List and explain ensemble methods.
Ensemble learning is a machine learning technique that enhances accuracy and resilience in forecasting by merging
predictions from multiple models. It aims to mitigate errors or biases that may exist in individual models by leveraging
the collective intelligence of the ensemble.
Main Types of Ensemble Methods
1. Bagging
Bagging, the short form for bootstrap aggregating, is mainly applied in classification and regression. It increases the
accuracy of models through decision trees, which reduces variance to a large extent. The reduction of variance increases
accuracy, eliminating overfitting, which is a challenge to many predictive models.
Bagging is classified into two types, i.e., bootstrapping and aggregation. Bootstrapping is a sampling technique where
samples are derived from the whole population (set) using the replacement procedure. The sampling with replacement
method helps make the selection procedure randomized. The base learning algorithm is run on the samples to complete
the procedure.
Aggregation in bagging is done to incorporate all possible outcomes of the prediction and randomize the outcome.
Without aggregation, predictions will not be accurate because all outcomes are not put into consideration. Therefore,
the aggregation is based on the probability bootstrapping procedures or on the basis of all outcomes of the predictive
models.
Bagging is advantageous since weak base learners are combined to form a single strong learner that is more stable
than single learners. It also eliminates any variance, thereby reducing the overfitting of models. One limitation of
bagging is that it is computationally expensive. Thus, it can lead to more bias in models when the proper procedure of
bagging is ignored.
2. Boosting
Boosting is an ensemble technique that learns from previous predictor mistakes to make better predictions in the
future. The technique combines several weak base learners to form one strong learner, thus significantly improving
the predictability of models. Boosting works by arranging weak learners in a sequence, such that weak learners learn
from the next learner in the sequence to create better predictive models.
Boosting takes many forms, including gradient boosting, Adaptive Boosting (AdaBoost), and XGBoost (Extreme
Gradient Boosting). AdaBoost uses weak learners in the form of decision trees, which mostly include one split that is
popularly known as decision stumps. AdaBoost’s main decision stump comprises observations carrying similar weights.

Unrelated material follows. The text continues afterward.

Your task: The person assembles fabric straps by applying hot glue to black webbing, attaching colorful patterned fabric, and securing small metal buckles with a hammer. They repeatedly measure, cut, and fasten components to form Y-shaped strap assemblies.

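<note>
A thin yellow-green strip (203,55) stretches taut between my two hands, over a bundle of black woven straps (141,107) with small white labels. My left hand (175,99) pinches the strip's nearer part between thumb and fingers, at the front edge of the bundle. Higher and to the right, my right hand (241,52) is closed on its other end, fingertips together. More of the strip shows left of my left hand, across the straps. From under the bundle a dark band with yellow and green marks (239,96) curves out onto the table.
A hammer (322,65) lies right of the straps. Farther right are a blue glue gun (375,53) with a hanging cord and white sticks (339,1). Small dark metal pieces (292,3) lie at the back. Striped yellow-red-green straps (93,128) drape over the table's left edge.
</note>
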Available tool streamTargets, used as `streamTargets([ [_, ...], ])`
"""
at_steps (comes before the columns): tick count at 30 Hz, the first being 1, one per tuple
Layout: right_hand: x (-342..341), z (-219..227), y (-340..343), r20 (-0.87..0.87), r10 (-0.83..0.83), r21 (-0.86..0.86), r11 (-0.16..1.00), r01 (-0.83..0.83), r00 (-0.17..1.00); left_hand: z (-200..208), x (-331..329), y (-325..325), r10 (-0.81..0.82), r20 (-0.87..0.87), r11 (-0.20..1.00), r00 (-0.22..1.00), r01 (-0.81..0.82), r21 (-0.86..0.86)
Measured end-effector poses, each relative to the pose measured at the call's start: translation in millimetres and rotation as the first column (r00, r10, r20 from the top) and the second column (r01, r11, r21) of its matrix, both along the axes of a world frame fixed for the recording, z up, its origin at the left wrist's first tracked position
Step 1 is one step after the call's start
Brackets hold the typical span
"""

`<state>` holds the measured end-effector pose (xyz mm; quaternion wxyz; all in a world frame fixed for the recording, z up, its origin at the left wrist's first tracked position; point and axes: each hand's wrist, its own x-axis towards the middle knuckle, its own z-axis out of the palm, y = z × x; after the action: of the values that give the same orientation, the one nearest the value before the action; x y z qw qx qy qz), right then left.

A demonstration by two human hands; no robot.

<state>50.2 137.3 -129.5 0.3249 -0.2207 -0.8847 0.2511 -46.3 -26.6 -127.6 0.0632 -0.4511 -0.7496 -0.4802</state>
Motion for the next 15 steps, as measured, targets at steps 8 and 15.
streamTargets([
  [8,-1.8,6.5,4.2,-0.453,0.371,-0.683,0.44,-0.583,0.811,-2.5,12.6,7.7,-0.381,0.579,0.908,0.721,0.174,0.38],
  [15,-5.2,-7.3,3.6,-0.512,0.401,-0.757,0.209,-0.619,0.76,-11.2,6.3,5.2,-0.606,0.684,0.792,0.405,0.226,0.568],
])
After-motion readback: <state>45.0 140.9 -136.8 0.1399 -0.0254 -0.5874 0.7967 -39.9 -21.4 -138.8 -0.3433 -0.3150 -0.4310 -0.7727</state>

Gradient boosting adds predictors sequentially to the ensemble, where preceding predictors correct their successors,
thereby increasing the model’s accuracy. New predictors are fit to counter the effects of errors in the previous
predictors. The gradient of descent helps the gradient booster identify problems in learners’ predictions and counter
them accordingly.
XGBoost makes use of decision trees with boosted gradient, providing improved speed and performance. It relies
heavily on the computational speed and the performance of the target model. Model training should follow a
sequence, thus making the implementation of gradient boosted machines slow.
3. Stacking
Stacking, another ensemble method, is often referred to as stacked generalization. This technique works by allowing
a training algorithm to ensemble several other similar learning algorithm predictions. Stacking has been successfully
implemented in regression, density estimations, distance learning, and classifications. It can also be used to measure
the error rate involved during bagging.